— DATA LISTING —
-------------------------

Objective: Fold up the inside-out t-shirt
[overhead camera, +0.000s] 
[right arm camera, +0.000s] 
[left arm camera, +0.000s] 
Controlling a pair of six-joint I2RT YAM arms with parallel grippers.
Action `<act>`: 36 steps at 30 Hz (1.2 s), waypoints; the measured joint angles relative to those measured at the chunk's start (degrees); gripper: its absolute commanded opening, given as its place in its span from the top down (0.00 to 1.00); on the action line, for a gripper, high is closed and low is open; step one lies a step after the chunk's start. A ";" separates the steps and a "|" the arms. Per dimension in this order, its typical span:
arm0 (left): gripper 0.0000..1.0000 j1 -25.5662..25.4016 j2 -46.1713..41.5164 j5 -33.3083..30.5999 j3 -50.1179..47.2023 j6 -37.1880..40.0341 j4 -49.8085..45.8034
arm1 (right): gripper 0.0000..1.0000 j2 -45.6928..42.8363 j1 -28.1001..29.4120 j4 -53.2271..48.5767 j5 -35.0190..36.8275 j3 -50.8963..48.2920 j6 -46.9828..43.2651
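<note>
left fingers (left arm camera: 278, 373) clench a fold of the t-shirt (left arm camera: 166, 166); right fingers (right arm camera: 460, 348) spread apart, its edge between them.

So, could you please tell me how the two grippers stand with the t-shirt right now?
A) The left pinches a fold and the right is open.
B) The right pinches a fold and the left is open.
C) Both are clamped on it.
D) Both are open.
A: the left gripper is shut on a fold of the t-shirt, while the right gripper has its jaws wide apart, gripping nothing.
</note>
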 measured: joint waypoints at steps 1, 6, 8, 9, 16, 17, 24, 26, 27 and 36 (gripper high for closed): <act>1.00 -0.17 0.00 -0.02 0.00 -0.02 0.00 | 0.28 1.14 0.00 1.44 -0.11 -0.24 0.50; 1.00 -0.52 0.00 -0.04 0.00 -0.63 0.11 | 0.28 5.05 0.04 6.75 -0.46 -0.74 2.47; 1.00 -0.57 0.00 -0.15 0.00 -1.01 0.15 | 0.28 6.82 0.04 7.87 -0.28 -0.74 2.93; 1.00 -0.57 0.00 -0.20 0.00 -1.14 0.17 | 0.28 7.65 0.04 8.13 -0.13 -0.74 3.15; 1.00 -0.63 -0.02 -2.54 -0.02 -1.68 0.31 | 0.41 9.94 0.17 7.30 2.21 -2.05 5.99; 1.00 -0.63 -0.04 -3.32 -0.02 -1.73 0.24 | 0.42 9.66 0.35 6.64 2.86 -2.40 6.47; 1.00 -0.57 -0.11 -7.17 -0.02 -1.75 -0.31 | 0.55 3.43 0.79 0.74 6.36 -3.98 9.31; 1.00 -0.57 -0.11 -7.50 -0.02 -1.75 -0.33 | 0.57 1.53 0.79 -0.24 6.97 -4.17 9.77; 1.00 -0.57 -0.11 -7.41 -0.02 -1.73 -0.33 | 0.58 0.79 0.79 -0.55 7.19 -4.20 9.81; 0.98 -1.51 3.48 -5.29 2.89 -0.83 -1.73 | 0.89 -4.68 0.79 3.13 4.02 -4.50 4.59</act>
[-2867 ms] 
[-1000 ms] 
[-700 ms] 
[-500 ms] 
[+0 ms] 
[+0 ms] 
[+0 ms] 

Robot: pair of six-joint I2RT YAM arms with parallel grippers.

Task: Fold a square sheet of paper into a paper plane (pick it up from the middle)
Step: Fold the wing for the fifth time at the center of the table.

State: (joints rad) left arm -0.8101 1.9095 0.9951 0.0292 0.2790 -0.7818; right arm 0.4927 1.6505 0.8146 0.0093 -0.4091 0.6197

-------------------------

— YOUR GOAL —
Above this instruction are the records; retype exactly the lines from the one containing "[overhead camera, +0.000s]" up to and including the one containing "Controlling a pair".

— OUTPUT FOR THIS EXERCISE —
[overhead camera, +0.000s] 
[right arm camera, +0.000s] 
[left arm camera, +0.000s] 
Controlling a pair of six-joint I2RT YAM arms with parallel grippers.

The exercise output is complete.